[Dataset records]
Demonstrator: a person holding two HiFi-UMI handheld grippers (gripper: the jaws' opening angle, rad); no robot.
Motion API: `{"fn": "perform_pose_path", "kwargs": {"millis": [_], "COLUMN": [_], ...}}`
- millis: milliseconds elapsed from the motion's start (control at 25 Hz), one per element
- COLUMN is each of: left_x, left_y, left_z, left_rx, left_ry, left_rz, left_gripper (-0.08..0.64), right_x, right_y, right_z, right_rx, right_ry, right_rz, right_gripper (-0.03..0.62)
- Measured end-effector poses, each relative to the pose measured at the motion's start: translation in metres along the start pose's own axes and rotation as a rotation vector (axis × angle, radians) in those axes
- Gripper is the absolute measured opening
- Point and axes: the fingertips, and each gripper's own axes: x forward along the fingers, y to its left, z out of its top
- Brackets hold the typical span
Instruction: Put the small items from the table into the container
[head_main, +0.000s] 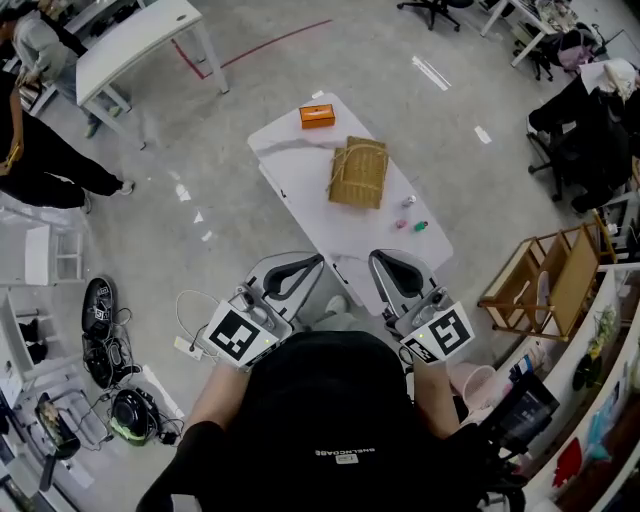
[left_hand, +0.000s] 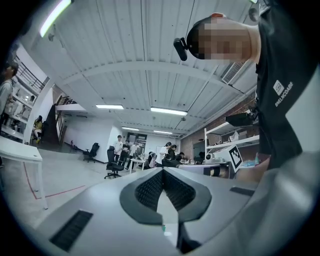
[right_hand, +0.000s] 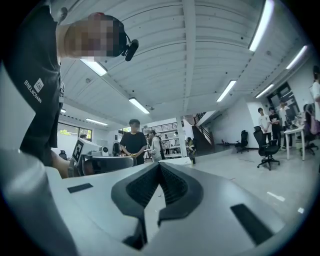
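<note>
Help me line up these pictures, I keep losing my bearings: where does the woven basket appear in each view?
Head view: the woven basket lies on the white table, in the upper middle of the picture.
Left gripper view: not in it.
Right gripper view: not in it.
Shared landmark: the person's black shirt, at the bottom of the head view, the right edge of the left gripper view and the left edge of the right gripper view.

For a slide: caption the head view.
Left gripper and right gripper, shut and empty, before a table bearing basket, orange box, small items.
</note>
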Motion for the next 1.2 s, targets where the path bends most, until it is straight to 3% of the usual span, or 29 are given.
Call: {"fn": "perform_pose_path", "kwargs": {"millis": [200,320,520,840,1200], "left_x": [0.016,0.036,0.071,0.127,0.158], "left_y": [0.003,-0.001,-0.013,-0.018,-0.004], "left_z": [-0.002,-0.004,-0.003,-0.009,-0.023], "left_rx": [-0.023,0.007,0.040,0.059,0.029], "left_ry": [-0.001,0.028,0.037,0.080,0.085], "left_rz": [-0.007,-0.026,-0.040,-0.021,-0.035], "left_gripper": [-0.003,-0.003,0.002,0.072,0.077], "right_x": [-0.001,-0.005,-0.022,-0.038,-0.039], "right_y": [-0.010,-0.024,-0.053,-0.102,-0.134], "right_z": [-0.006,-0.008,-0.004,-0.004,-0.013], "right_rx": [-0.014,-0.044,0.001,0.014,0.022], "right_ry": [0.014,0.028,-0.002,-0.021,0.010], "right_rz": [-0.038,-0.061,-0.083,-0.113,-0.156], "right_gripper": [0.009,0.011,0.011,0.014,0.014]}}
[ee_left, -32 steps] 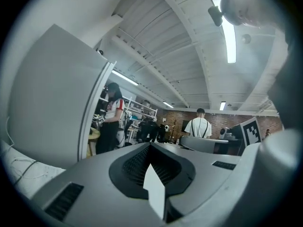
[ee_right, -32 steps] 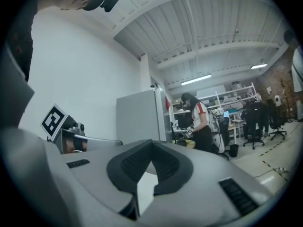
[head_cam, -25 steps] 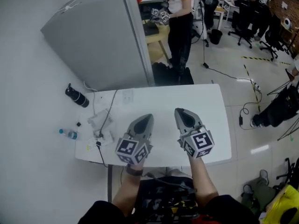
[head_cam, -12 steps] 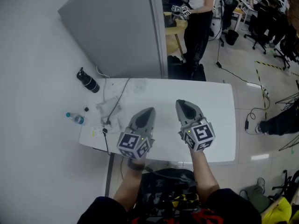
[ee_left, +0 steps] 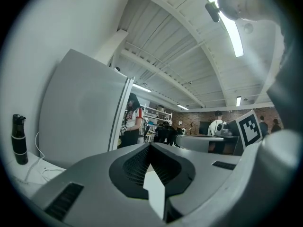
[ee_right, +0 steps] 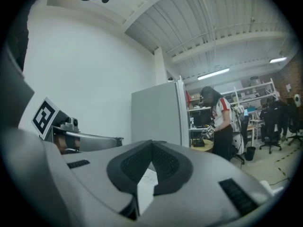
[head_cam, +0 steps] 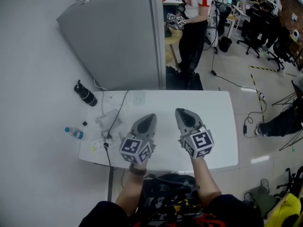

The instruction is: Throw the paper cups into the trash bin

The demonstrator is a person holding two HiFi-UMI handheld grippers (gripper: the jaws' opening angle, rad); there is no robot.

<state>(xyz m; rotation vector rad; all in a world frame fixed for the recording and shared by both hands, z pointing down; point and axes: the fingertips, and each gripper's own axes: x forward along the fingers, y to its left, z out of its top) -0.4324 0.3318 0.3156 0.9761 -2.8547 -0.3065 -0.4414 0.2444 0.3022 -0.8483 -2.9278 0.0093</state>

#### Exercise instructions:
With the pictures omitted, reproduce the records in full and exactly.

#### Task result:
Demonstrator: a person holding two HiFi-UMI handheld grippers (gripper: the jaws' opening angle, rad); no robot.
Motion API: `{"fn": "perform_pose_path", "kwargs": {"millis": [_], "COLUMN": [_], ...}}`
- millis: milliseconds elapsed from the motion's start (control at 25 Hz), one per element
- COLUMN is each of: left_x, left_y, left_z, left_rx, left_ry, left_rz, left_gripper (-0.08..0.64), right_x, right_y, right_z, right_rx, right_ry, right_rz, right_gripper (-0.03..0.62)
- Measured end-effector poses, each relative to the pose measured at the motion's start: translation in metres along the start pose's own axes and rotation as a rotation vector (axis × angle, radians) in those axes
- Gripper is the absolute measured opening
- Point and axes: the fingertips, and each gripper's own axes: x forward along the fingers, y to its left, z out of its top
- Brackets hold the typical span
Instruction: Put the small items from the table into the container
[head_main, +0.000s] 
[left_hand, +0.000s] 
[right_hand, +0.000s] 
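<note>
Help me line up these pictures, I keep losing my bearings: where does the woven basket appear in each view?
Head view: the woven basket lies on the white table, in the upper middle of the picture.
Left gripper view: not in it.
Right gripper view: not in it.
Shared landmark: the person's black shirt, at the bottom of the head view, the right edge of the left gripper view and the left edge of the right gripper view.

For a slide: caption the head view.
Left gripper and right gripper, shut and empty, before a table bearing basket, orange box, small items.
</note>
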Motion for the next 1.2 s, targets where the path bends most, until it is straight to 3% of the usual span, or 29 are given.
Call: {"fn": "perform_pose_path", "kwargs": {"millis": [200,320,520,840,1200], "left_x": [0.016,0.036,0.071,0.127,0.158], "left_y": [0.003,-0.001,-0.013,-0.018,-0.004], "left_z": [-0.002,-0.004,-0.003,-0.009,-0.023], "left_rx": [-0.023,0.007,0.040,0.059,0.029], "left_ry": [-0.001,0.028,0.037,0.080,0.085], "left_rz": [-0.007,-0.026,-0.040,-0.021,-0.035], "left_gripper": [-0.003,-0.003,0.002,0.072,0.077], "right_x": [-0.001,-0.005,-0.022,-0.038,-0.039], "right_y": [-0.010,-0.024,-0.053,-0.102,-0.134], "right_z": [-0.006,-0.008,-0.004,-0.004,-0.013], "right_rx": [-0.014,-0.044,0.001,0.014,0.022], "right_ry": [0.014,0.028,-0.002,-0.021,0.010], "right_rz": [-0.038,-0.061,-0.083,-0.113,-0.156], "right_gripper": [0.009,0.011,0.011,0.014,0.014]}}
[ee_left, -32 steps] 
[ee_right, -32 steps] 
[head_cam, -25 steps] 
[head_cam, -12 steps] 
[ee_left, +0 steps] 
[ee_right, +0 steps] 
[head_cam, +0 steps] 

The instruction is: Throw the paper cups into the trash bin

The demonstrator is a person holding two HiFi-UMI handheld grippers (gripper: the jaws' opening angle, rad); there is no robot.

<state>(xyz m; rotation vector rad; all in a world frame fixed for the recording and shared by both hands, z pointing down; point and axes: the fingertips, and each gripper's own axes: x forward along the fingers, y to its left, z out of its top) -0.4324 0.3318 0.3156 0.9761 -2.8547 -0.3065 -0.4414 0.2444 0.3022 -0.8483 -2.9278 0.0093</state>

The answer has been supplied in full.